**Exercise goal**:
In the listing below, find the line that contains "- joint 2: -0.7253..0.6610" and the line that contains "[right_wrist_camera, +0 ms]". Quote both and every line between them, exactly, and nothing more.
Top of Data to process
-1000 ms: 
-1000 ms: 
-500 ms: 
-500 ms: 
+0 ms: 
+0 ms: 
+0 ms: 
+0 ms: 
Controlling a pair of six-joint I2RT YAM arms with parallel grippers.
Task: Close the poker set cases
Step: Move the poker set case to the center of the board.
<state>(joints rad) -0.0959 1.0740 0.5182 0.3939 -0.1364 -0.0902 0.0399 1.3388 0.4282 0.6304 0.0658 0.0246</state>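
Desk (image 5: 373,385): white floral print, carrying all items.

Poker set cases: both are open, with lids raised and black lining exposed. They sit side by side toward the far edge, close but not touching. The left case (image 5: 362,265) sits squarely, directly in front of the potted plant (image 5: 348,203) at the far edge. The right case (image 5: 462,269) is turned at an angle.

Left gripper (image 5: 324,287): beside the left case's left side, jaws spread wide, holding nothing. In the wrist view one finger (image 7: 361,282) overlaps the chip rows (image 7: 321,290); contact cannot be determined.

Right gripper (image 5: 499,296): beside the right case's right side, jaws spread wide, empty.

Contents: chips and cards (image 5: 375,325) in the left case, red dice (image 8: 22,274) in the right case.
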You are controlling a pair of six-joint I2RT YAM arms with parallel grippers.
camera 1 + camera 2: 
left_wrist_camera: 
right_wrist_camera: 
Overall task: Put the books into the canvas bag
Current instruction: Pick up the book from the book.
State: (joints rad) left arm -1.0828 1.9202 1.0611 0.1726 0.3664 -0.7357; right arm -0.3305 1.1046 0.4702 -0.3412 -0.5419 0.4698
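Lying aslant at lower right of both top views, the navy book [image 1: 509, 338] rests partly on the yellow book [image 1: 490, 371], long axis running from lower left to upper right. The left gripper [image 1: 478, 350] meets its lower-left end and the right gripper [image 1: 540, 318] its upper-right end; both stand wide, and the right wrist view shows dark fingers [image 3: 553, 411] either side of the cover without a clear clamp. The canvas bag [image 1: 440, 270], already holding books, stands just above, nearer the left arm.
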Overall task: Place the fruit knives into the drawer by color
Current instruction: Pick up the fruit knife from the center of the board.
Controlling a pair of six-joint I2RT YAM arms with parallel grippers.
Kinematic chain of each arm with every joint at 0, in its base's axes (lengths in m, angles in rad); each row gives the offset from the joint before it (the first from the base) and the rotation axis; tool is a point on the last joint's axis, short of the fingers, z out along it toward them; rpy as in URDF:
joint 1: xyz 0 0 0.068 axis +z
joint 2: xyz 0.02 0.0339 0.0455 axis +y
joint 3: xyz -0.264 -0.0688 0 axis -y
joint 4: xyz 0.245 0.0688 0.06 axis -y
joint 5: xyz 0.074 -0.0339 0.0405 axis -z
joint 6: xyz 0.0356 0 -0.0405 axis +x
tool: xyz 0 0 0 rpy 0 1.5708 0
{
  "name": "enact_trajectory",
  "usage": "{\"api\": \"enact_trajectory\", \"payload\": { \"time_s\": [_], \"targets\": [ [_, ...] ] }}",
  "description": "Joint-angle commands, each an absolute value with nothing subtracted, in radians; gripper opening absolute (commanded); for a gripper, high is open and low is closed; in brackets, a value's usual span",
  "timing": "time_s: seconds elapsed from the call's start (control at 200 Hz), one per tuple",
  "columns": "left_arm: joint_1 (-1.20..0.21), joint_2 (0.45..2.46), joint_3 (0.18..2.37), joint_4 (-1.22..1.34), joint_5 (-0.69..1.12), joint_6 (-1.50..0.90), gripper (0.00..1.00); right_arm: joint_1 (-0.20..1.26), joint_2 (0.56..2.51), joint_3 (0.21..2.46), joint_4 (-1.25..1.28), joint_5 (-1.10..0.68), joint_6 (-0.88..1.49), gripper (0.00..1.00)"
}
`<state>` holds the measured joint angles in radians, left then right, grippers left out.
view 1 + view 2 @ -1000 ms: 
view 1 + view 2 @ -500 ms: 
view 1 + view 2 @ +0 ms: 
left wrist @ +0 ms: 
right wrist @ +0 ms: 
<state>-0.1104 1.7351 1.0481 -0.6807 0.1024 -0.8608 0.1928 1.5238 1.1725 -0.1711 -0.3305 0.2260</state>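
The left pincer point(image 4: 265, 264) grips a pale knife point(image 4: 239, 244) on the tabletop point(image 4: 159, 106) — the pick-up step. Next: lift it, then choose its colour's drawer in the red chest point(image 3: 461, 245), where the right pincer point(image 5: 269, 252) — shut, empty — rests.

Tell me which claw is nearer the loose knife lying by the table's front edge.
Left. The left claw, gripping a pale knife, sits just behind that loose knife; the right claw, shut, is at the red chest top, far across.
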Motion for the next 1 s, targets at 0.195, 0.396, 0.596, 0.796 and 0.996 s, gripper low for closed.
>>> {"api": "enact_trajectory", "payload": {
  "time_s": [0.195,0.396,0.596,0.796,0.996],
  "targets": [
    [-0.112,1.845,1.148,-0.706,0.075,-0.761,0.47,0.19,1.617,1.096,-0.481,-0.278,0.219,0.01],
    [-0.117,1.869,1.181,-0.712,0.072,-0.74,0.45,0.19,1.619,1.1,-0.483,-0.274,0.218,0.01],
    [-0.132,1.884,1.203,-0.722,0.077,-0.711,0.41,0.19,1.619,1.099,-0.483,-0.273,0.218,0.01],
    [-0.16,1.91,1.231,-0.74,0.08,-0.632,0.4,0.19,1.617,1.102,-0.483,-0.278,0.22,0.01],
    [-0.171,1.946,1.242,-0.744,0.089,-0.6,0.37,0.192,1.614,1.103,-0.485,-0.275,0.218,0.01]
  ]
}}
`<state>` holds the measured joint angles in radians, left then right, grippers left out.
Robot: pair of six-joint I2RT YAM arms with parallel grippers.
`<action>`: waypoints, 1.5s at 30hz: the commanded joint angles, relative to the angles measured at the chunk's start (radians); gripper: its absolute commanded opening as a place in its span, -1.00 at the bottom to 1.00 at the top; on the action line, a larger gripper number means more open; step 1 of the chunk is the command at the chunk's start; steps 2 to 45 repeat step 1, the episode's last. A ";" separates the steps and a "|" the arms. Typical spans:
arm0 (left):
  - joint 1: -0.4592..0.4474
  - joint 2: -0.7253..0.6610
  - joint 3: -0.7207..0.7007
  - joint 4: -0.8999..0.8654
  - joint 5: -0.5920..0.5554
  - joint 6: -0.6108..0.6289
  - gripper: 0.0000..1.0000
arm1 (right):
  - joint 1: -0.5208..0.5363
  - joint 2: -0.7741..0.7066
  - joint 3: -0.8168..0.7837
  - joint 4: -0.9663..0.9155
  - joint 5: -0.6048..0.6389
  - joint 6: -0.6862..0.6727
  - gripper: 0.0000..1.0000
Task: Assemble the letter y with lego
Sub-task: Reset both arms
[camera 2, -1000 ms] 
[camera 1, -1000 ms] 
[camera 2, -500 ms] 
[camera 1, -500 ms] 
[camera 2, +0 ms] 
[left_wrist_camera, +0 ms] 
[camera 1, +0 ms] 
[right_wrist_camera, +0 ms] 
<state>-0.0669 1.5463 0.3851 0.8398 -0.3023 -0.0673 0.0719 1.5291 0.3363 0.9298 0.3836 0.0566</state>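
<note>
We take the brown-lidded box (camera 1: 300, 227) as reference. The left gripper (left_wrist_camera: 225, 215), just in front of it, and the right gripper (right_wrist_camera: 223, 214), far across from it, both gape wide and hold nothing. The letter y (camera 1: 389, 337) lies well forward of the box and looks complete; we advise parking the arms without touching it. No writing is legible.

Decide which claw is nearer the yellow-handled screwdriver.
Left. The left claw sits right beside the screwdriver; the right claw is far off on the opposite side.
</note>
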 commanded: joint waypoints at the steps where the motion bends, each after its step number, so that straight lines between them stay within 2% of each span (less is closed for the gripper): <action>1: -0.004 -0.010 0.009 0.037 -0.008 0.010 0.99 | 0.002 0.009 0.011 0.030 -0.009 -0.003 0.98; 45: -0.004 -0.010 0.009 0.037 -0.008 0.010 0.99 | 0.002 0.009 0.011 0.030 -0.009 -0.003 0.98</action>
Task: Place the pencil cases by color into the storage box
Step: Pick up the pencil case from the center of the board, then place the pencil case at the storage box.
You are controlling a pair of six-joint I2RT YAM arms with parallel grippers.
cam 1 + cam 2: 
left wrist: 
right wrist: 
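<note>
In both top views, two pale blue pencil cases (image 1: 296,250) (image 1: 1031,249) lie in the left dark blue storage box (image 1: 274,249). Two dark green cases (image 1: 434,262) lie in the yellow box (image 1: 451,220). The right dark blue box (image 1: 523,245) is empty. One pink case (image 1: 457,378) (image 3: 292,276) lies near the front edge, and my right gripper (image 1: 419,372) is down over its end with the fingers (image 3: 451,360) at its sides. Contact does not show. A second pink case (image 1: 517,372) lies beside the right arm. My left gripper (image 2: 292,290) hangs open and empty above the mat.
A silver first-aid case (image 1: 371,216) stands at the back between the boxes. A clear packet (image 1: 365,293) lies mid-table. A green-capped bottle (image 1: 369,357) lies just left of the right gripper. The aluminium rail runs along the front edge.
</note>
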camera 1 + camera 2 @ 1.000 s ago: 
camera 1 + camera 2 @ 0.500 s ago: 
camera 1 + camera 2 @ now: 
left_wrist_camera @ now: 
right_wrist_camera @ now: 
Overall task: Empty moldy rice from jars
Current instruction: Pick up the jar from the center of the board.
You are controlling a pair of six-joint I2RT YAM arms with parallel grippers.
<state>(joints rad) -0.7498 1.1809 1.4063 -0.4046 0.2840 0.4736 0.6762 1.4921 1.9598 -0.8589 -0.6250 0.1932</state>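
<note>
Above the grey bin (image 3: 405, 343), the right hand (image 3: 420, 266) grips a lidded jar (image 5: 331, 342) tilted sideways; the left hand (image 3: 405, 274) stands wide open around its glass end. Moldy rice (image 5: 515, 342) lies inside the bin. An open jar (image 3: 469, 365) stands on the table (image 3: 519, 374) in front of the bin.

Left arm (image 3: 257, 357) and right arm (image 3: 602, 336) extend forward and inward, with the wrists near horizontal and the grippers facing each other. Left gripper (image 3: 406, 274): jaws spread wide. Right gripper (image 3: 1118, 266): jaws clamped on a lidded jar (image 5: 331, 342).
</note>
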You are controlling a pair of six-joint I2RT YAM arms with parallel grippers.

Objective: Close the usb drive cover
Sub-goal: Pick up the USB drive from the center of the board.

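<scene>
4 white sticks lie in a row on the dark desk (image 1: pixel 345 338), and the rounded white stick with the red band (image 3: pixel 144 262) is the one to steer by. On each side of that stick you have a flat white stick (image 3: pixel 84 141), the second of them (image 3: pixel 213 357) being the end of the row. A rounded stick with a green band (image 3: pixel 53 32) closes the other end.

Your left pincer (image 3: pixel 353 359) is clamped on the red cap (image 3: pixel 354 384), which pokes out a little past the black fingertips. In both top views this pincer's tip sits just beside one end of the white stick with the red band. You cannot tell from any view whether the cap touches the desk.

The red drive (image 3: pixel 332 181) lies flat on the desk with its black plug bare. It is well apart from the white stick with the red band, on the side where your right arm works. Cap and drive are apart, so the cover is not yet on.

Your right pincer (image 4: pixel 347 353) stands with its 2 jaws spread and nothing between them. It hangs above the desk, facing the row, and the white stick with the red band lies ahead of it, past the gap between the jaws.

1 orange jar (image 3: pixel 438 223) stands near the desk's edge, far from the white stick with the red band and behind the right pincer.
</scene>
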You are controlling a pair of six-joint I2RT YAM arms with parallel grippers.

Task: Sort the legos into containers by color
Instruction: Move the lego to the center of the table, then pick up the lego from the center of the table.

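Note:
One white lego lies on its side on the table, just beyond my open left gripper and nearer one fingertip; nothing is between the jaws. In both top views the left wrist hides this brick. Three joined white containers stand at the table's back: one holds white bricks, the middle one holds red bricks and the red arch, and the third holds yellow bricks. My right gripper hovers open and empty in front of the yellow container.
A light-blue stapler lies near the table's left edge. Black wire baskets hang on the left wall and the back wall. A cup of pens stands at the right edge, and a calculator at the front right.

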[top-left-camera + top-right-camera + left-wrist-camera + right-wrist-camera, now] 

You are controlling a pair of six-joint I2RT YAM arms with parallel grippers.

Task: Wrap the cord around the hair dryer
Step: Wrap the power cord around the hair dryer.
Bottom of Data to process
**Exercise output**:
  - joint 2: -0.7253..0.6610
  - joint 3: -0.7207..0.7007
  - joint 4: -0.8999..0.8654
  - joint 5: -0.5920..0.5554
  - joint 6: -0.6108..0.6289
  - gripper: 0.0000..1.0000
arm1 (right):
  - joint 1: -0.5208..0.5363
  - joint 2: -0.7741..0.7066
  - joint 3: -0.8168..0.7837
  - joint 4: -0.9663..0.9155
  - joint 5: -0.6048..0.6389
  - joint 6: -0.6862..0.6727
  - gripper: 0.0000..1.0000
Task: Assemble the letter y with lego
Sub-task: Reset both arms
[camera 2, -1000 ms] 
[camera 1, -1000 ms] 
[camera 2, -500 ms] 
[camera 1, -500 ms] 
[camera 2, +0 ms] 
[left_wrist_camera, +0 ms] 
[camera 1, +0 ms] 
[right_wrist_camera, +0 ms] 

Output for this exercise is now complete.